_RAW DATA_:
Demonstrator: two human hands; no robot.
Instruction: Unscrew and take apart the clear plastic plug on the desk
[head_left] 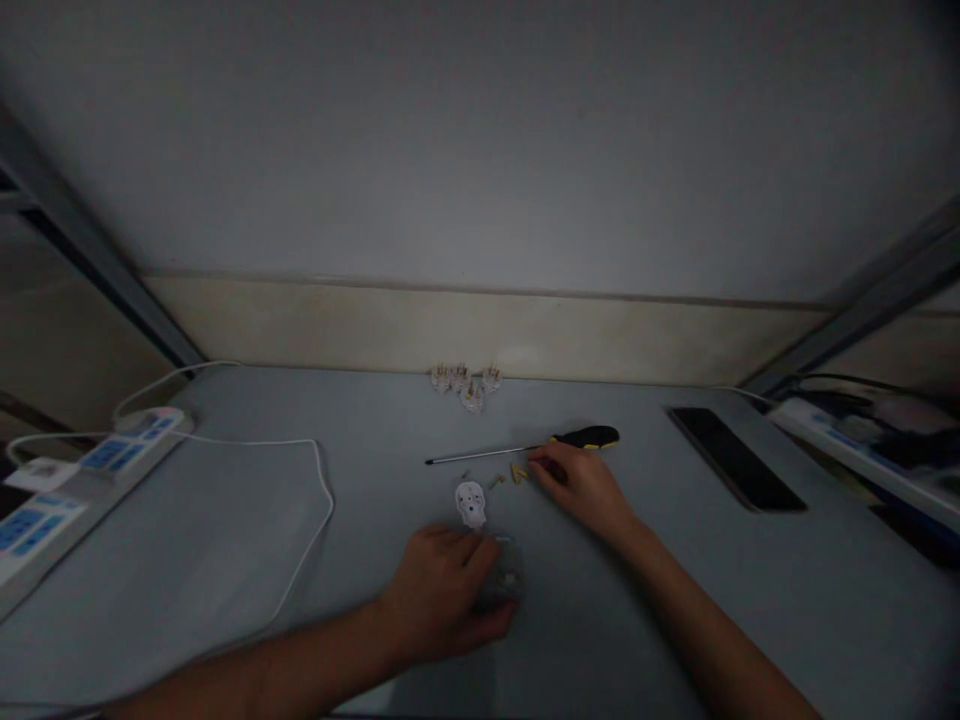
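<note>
My left hand point(448, 590) curls around a clear, round plastic piece point(508, 578) close to the table's front edge. Just beyond it lies a white plastic plate point(471, 504) with small holes. My right hand point(574, 485) has its fingertips pinched together low over the table; whatever is between them is too small to see. Beside those fingertips are several small brass pieces point(516, 472). A tiny screw-like part point(466, 474) rests above the white plate. Behind the right hand lies a screwdriver point(585, 437) with a black and yellow handle, its shaft pointing left.
Several clear parts with metal pins point(471, 395) stand near the back wall. A black phone point(735, 458) lies at the right, by another power strip point(832, 440). At the left is a white power strip point(97, 490), with a white cable point(319, 530) trailing across the table.
</note>
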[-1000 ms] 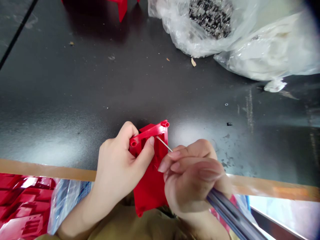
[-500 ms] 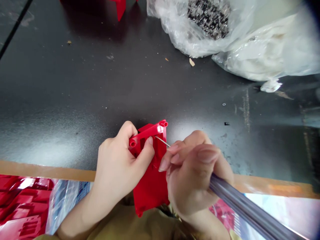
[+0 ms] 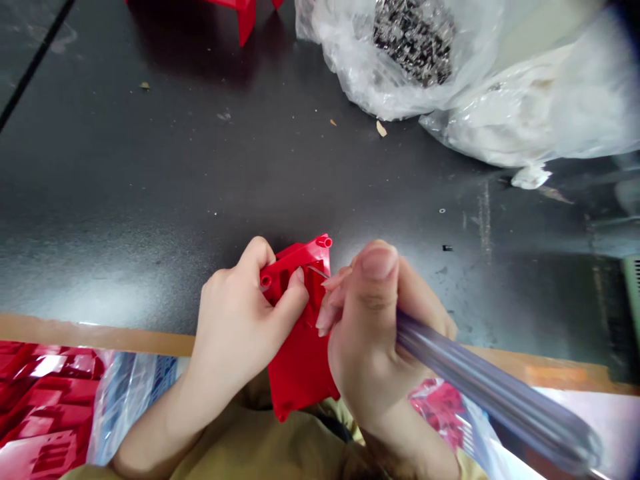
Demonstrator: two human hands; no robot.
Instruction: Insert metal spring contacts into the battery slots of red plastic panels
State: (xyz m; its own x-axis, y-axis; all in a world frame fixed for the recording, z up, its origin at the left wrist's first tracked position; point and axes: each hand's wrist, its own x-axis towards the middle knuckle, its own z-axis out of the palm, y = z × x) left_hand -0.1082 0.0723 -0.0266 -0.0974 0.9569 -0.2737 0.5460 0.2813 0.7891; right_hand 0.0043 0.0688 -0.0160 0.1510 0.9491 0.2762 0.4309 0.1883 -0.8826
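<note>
My left hand is closed on the upper end of a red plastic housing, thumb pressed into a recess near its top edge. Two hollow round posts stick out at the housing's upper corners. My right hand wraps around what looks like a screwdriver with a translucent purplish handle, slanting down to the right. A thin metal rod runs from my right fingertips into the recess beside my left thumb. Whether rod and handle join is hidden inside the hand.
Beyond my hands, an open plastic bag holds small dark and clear pieces, with a whitish bag beside it. Tiny parts lie on the black table. Red parts are piled below the table edge; another red piece stands far left.
The right hand has turned, its thumb now pointing more upward, and the tool handle has swung so its far end shows. The left hand keeps the same hold on the housing.
</note>
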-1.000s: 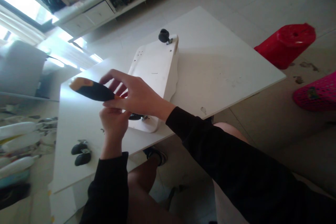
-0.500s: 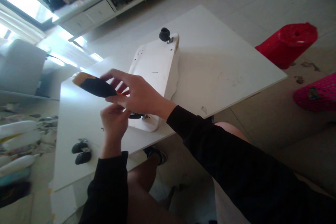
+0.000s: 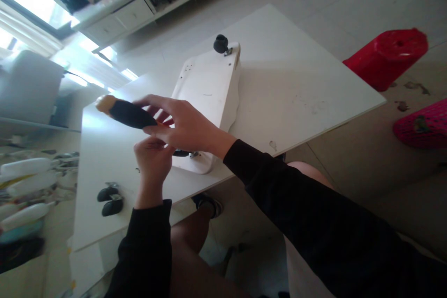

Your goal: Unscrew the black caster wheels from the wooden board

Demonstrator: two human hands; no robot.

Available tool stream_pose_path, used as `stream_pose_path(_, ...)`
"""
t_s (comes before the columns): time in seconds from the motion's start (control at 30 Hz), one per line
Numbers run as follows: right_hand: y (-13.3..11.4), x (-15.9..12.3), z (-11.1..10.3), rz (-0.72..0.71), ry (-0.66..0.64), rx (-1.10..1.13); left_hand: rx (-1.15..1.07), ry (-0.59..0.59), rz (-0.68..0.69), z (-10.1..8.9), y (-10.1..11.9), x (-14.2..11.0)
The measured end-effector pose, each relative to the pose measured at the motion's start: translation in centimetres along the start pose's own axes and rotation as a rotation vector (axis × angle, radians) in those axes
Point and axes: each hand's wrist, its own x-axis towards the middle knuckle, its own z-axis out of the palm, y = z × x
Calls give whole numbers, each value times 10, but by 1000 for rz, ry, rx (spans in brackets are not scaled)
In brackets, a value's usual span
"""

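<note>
Now holds a black and yellow screwdriver (image 3: 127, 112) in the right hand (image 3: 186, 125), fingers bent round the low end of its handle, over the near end of the white base (image 3: 206, 88). Has the left hand (image 3: 152, 163) by the near left corner of the white base, fingers curled in. Cannot tell about any thing pinched inside those fingers, or see the tip of the screwdriver: too hidden. Shows a black wheel (image 3: 181, 153), partly covered, at the near end of the white base. Shows another black wheel (image 3: 220, 44) at its far right corner, and small dark holes at its far left one. Has two loose black wheels (image 3: 112, 207) close together, left of the white base and well apart from it. Has a white table (image 3: 296, 93) under the white base, and a red tub (image 3: 387, 56) far off to its right.
</note>
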Motion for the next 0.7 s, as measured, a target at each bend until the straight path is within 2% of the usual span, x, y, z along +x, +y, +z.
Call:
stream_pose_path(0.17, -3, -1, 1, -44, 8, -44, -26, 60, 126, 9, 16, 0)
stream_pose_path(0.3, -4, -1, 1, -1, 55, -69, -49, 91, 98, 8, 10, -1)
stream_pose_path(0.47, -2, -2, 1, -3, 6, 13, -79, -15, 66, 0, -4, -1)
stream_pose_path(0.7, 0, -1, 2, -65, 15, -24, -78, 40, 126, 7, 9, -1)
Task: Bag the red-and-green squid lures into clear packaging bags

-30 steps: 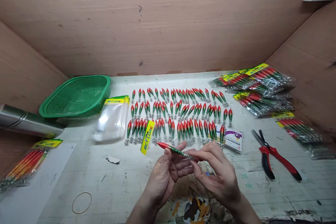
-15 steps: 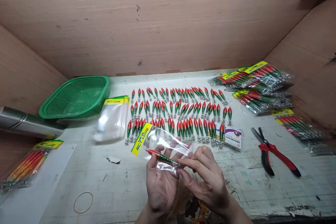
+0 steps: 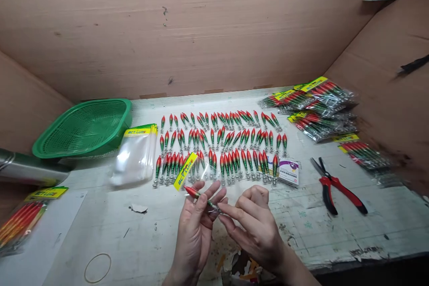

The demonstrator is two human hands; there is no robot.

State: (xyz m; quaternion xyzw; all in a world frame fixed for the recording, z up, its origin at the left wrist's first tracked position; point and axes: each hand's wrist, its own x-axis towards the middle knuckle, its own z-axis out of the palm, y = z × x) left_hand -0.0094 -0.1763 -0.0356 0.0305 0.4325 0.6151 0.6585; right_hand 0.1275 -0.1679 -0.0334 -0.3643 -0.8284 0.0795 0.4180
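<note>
A red-and-green fishing lure (image 3: 192, 192) slants across my left hand (image 3: 196, 228), its red tip up and to the left. The left thumb presses over the lure and a clear plastic bag with a yellow header (image 3: 186, 171) printed BCT LURE; whether the lure lies inside or in front of the bag I cannot tell. My right hand (image 3: 256, 225) pinches the lure's hook end between thumb and forefinger. Just beyond the hands, similar lures (image 3: 237, 160) lie in three rows on the white table (image 3: 161, 241), the nearest row partly behind the bag.
A green basket (image 3: 83, 127) stands at left beside a stack of flat bags (image 3: 134, 156). Filled lure packs (image 3: 325, 123) pile up at right, near red-handled pliers (image 3: 335, 185). A small box (image 3: 288, 172) sits by the front row; a rubber band (image 3: 97, 268) lies front left.
Both hands have shifted left with the lure between them. The bag's clear part spread over the left fingers half a second ago; now the left thumb lies across the lure. The view has turned slightly right.
</note>
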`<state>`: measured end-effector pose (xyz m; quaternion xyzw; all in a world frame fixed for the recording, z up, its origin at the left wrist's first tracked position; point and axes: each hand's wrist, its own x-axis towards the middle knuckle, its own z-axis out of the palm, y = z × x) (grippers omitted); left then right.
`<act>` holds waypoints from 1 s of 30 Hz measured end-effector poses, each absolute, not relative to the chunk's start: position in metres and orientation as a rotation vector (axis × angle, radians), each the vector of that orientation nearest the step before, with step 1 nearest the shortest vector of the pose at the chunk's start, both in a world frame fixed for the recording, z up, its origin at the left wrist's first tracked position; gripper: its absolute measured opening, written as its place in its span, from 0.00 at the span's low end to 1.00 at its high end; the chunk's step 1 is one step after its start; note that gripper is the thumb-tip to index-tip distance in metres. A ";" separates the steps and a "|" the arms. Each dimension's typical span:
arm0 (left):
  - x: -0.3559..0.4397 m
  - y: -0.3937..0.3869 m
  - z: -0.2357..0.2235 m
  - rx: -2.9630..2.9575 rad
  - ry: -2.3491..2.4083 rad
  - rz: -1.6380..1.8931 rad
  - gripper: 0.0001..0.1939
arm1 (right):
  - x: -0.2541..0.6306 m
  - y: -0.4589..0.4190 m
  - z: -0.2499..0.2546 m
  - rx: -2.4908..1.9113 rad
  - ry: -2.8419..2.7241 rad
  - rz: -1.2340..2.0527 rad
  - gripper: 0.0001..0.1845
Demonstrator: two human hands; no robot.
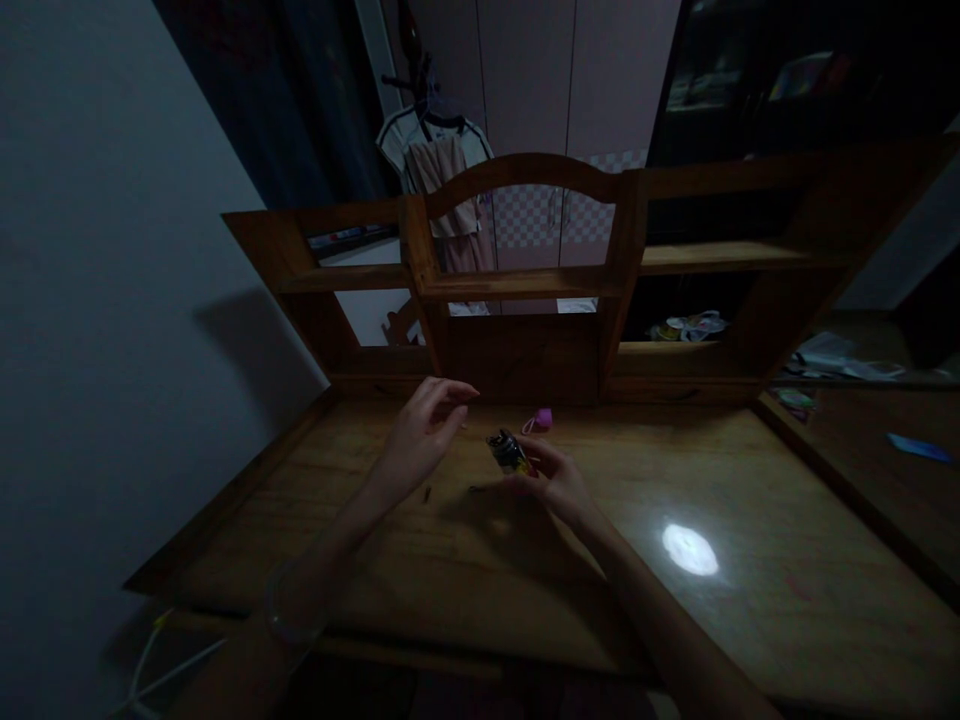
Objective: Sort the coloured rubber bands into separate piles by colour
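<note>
My right hand (555, 483) holds a small dark jar (510, 453) with a yellow and red label. The jar is tilted, its mouth end toward the left, with small dark bits showing there that I cannot make out. To its left, my left hand (429, 428) hovers over the desk, apart from the jar, fingers stretched out and thumb separate. A small thin brown piece (427, 494) lies on the desk below my left hand. Another small dark piece (475, 489) lies near the right fingers. Behind the jar rests a purple object (543, 419) with a pale loop.
The wooden desk (360, 560) has an open shelf unit (525, 288) along its back edge. A wall (112, 300) stands on the left. Light glares on the desk at right. On a surface further right lie a blue flat item (919, 447) and plastic bags (840, 358).
</note>
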<state>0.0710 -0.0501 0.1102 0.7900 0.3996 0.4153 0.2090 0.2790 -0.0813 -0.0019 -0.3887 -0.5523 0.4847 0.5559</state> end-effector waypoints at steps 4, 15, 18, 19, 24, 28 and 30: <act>0.034 -0.037 0.053 2.155 1.284 0.882 0.11 | 0.281 -0.080 -0.003 -0.923 -1.248 1.185 0.29; 0.052 -0.057 -0.024 2.395 1.403 0.454 0.10 | 0.283 -0.076 -0.010 -0.968 -1.229 1.127 0.29; 0.028 -0.057 -0.025 2.356 1.626 0.482 0.08 | 0.285 -0.075 -0.011 -0.980 -1.224 1.121 0.29; 0.018 -0.058 -0.026 2.324 1.724 0.498 0.08 | 0.285 -0.075 -0.011 -0.985 -1.223 1.123 0.30; -0.005 -0.066 -0.037 2.209 1.947 0.508 0.09 | 0.282 -0.077 -0.010 -0.995 -1.286 1.081 0.28; 0.005 -0.072 -0.045 2.216 1.900 0.530 0.05 | 0.282 -0.080 -0.009 -1.029 -1.379 0.940 0.27; 0.008 -0.074 -0.046 2.223 1.866 0.569 0.05 | 0.283 -0.080 -0.009 -1.049 -1.384 0.905 0.27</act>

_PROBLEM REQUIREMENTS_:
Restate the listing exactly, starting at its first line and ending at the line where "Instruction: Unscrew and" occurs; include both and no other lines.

_FINISHED TASK_:
Demonstrator: two human hands; no robot.
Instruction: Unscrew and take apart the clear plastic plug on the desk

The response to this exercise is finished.